### Task directions:
Beneath this task is a listing; retype all of it exactly.

= = =

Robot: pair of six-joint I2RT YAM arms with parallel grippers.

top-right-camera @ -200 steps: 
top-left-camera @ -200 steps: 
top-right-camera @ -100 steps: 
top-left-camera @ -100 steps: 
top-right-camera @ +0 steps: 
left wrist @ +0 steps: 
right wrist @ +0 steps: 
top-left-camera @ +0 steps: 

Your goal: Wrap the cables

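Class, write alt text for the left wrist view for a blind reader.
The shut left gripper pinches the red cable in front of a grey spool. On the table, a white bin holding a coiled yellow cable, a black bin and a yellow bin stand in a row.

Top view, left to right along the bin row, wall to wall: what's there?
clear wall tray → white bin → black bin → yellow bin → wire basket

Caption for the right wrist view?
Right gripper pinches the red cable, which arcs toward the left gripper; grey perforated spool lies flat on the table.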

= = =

### Output below:
Robot: pair of six-joint I2RT YAM arms with parallel grippers.

top-right-camera @ -200 steps: 
top-left-camera @ -200 steps: 
top-right-camera @ -100 steps: 
top-left-camera @ -100 steps: 
top-right-camera @ +0 steps: 
left wrist @ +0 steps: 
right wrist @ +0 steps: 
top-left-camera @ +0 steps: 

Your goal: Wrap the cables

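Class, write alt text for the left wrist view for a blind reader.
The shut left gripper pinches the red cable in front of a grey spool. On the table, a white bin holding a coiled yellow cable, a black bin and a yellow bin stand in a row.

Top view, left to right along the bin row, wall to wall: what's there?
clear wall tray → white bin → black bin → yellow bin → wire basket

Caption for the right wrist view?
Right gripper pinches the red cable, which arcs toward the left gripper; grey perforated spool lies flat on the table.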

No further work remains on the exercise.